*Work item:*
Looking at the listing below, retype exactly the lines starting at the one containing "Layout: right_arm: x" and ending at the one containing "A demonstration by", both included, and nothing else.

*Records for processing:*
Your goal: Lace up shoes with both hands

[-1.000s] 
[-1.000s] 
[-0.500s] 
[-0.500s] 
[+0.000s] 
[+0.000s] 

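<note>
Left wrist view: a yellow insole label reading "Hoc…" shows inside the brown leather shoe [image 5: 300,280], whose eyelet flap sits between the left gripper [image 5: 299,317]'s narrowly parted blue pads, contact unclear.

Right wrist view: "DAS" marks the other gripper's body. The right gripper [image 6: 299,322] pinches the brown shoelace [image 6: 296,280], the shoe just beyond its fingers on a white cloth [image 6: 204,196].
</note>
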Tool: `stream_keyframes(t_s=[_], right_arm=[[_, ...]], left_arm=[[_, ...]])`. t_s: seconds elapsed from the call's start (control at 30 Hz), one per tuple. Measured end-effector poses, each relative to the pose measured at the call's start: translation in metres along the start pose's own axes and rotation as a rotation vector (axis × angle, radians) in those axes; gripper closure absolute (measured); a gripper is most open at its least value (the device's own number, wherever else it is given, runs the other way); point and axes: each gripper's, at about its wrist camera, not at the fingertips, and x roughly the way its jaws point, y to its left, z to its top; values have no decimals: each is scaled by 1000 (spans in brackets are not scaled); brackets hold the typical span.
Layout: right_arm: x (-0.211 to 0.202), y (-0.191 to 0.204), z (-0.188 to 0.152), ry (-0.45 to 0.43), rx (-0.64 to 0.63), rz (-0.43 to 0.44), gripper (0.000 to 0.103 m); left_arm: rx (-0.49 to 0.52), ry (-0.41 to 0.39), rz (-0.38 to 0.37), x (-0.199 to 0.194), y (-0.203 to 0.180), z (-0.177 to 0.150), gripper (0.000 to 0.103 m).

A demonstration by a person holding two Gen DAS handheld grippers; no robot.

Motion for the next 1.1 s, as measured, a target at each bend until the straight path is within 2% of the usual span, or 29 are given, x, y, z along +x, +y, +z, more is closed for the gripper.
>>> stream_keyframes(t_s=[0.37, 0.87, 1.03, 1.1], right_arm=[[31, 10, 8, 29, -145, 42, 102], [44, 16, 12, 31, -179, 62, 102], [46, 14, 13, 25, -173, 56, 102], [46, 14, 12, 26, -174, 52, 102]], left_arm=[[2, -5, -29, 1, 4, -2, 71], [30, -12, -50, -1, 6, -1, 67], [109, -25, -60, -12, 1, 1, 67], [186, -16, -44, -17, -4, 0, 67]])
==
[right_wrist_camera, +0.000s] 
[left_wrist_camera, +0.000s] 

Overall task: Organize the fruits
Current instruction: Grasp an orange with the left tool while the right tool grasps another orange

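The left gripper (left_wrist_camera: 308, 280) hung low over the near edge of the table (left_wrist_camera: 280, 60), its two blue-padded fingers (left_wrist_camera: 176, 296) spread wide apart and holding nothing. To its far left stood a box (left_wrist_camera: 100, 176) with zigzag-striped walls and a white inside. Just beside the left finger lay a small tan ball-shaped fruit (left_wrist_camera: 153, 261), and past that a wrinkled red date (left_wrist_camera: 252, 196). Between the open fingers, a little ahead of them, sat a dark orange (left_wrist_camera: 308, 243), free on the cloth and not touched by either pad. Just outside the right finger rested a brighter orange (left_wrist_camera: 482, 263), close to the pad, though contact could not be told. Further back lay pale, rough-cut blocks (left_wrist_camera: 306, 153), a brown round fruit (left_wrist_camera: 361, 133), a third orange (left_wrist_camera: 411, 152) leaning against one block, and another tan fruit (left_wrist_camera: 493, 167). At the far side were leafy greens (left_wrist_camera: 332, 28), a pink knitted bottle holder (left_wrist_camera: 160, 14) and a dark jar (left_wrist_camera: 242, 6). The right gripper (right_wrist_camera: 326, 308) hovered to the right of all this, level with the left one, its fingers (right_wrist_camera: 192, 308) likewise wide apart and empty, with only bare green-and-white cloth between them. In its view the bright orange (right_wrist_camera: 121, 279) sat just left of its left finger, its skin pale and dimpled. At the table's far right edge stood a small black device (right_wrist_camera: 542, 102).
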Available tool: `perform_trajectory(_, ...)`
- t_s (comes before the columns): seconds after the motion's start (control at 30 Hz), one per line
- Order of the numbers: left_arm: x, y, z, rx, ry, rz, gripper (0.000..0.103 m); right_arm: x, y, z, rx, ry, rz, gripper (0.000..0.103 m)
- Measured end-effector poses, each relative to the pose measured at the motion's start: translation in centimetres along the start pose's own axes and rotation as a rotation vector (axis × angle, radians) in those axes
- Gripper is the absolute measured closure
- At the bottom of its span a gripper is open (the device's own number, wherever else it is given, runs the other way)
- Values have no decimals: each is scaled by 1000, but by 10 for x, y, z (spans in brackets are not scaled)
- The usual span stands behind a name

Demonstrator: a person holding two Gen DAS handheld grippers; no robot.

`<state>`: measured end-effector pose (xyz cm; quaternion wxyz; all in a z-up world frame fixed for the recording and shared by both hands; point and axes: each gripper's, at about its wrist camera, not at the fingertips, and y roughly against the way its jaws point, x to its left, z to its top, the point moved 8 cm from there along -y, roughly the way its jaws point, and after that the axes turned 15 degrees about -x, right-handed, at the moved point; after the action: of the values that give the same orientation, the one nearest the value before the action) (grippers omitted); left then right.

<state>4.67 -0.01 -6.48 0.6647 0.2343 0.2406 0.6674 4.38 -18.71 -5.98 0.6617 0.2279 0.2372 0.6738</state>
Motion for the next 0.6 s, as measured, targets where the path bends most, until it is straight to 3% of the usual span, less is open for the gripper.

*Answer area:*
Layout: right_arm: x (-0.211 to 0.202), y (-0.191 to 0.204), z (-0.188 to 0.152), ry (-0.45 to 0.43), rx (-0.64 to 0.63), rz (-0.43 to 0.44), gripper (0.000 to 0.103 m); left_arm: rx (-0.49 to 0.52), ry (-0.41 to 0.39), rz (-0.38 to 0.37), x (-0.199 to 0.194), y (-0.203 to 0.180), z (-0.177 to 0.150), gripper (0.000 to 0.103 m).

A demonstration by a person holding two Gen DAS handheld grippers; no robot.

The exercise is complete as it stands.